Thursday, February 3, 2011

Surprise London - It’s Uncle Sam !

Londoners were Agog ! “The London Advertiser” thrilled. All when units of a U.S. battalion staged an impromptu parade down main street London (that would be Dundas Street) September 2, 1918.




                              “SAMMIES THRILL LONDONERS

                                    WHEN THEY PAY VISIT




Labour Day groups stood about the sidewalks at noon yesterday discussing the war. There was not much stirring, and most people were storing up energy and sunshine against the coming of a hard winter.

Then the notes of a tune from a brass band came through the air. It was a band that sent forth volume and melody stronger than any local band since the ranks of musicians have been so much decimated by the war.

People looked toward Richmond Street. Suddenly a formation of men in khaki swung round the corner onto Dundas Street. Most men thought a party of returned soldiers was being escorted home.

But there was something distinctive, something different, about these men from the thousands of Canadians who have paraded the familiar streets of this town on route marches, on cerimonial parades, going overseas and coming back in more irregular order.


                                WORE STETSON HATS


These troops wore Stetson hats. They wore no tunics. They were great big fellows.

“Americans !” The word ran down the street. Everybody got stirred up. It was a thrill for the town, an unexpected thrill.

The great band came along, playing a sharp, typically Yankee air. Silver instruments glittered in the sun. A single returned Canadian in the kilt led these unexpected, but warmly welcome guests through the streets…..

The band preceded two of the finest companies of fighting men ever seen in a city that has watched upwards of 40,000 men trained fine, and inspired by pride of their corps, leave for the war. Upstanding, six-footers, bronzed and free-muscled, moving as one winding automaton, they marched eight abreast through Dundas street and turned at Wellington street, to board again this train which brought them to the city from Camp Grant, near Chicago. They were two companies of the 343rd. Battalion, traveling to Toronto, for a stay during the Exhibition (what today is the C.N.E.)…….

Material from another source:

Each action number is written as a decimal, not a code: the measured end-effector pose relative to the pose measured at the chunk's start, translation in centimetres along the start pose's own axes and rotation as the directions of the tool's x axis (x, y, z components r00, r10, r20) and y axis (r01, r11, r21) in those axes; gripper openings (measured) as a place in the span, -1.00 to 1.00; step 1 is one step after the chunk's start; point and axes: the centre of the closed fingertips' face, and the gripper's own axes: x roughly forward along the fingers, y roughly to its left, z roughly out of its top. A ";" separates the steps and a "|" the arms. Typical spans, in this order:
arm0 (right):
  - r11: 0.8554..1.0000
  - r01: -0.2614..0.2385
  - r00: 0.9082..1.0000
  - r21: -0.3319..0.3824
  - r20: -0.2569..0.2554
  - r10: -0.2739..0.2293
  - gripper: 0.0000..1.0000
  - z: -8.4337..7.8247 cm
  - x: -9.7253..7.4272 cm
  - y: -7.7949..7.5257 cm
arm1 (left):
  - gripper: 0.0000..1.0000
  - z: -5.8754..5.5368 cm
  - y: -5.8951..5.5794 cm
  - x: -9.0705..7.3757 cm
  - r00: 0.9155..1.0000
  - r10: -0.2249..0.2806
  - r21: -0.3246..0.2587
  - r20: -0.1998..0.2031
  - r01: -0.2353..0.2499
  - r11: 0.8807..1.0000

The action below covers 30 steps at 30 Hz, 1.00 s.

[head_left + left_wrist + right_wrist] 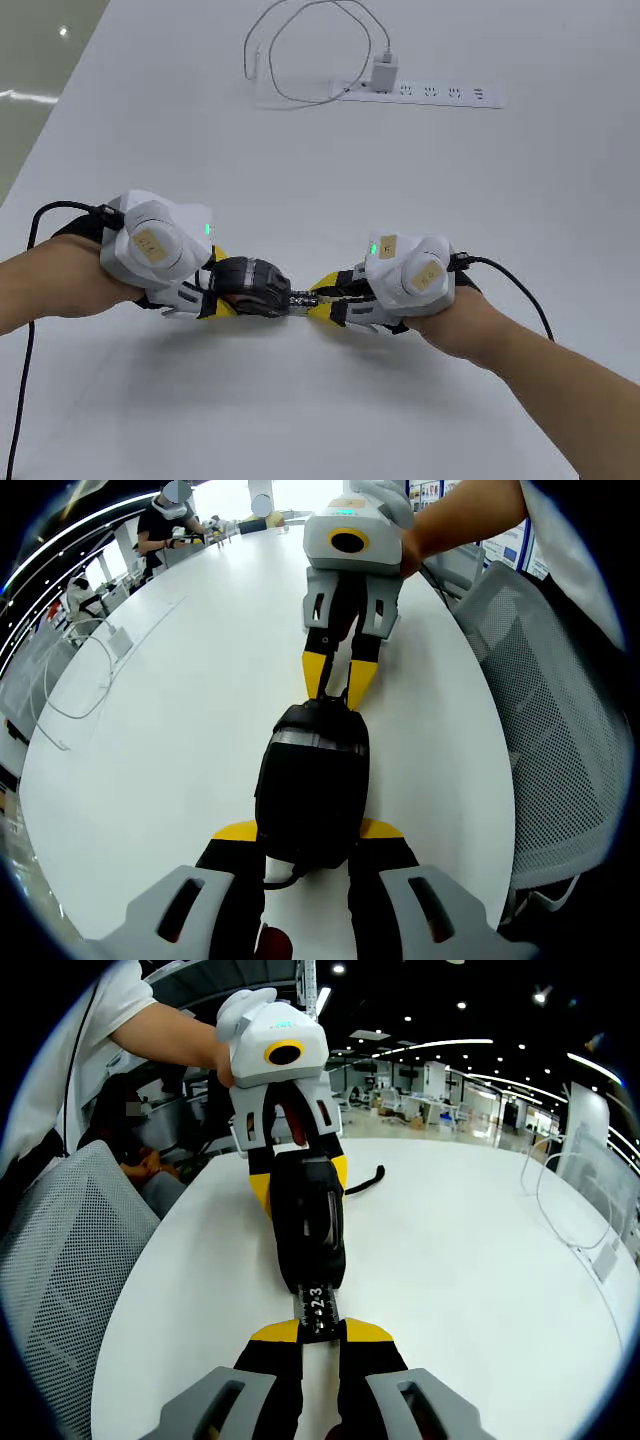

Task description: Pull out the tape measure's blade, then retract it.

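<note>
Evidently the left hand-held gripper (305, 832) clamps the tape (312, 780) as anchor. The right hand-held gripper (318, 1333) pinches the blade (317, 1305), for pulling

Three cams, all crowded around one tape measure

The head view looks down from above at the white table (480, 180), fairly close, with the power strip (420, 92) out at 1 o'clock. The left gripper view sits low right behind the tape measure (312, 785), facing the right gripper (340, 685) at 12 o'clock. The right gripper view hugs the blade (317, 1310) and looks back the opposite way, with the left gripper (300, 1175) at 12 o'clock. All three share the tape measure and the tabletop around it.
</note>
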 end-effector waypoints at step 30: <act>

Norwegian lads from the woods of Wisconsin marching to the music of a Canadian pipe band (apparently the second two companies were led by a local pipe band) in the great trek forward to do the mighty task of the hour ! Scandinavian boys from the prairies and mines of the middle west marching through an Ontario city they never knew existed three hours before ! Canadian returned heroes fraternizing with giants of Uncle Sam’s great States ! Officers chatting together, and Canadian girls gathering postcards from the Sammies and wondering what sort of girl “back there” would get them ! It was a little one act drama in the great pageant of democracy, a curtain raiser that gave Londoners a touch of novelty and brought closer home a real conviction of the alliance of democratic nations !” (1)


Was the reporter for “The Advertiser” excited - or what ! Apparently, these companies belonged to a battalion which was called “The Melting Pot Battalion”. Largely because of the different nationalities represented by the battalion’s soldiers. Two names that occur in the article are Lt. Col. Charles R. Howland (C.O. - Commanding Officer), and Major T.F. Marshall who was in charge of the companies that marched through London. One thing that I was not aware of was the term “Sammies” for American soldiers. It’s not an idiom which caught on.


(1) “The London Advertiser”, September 3, 1918.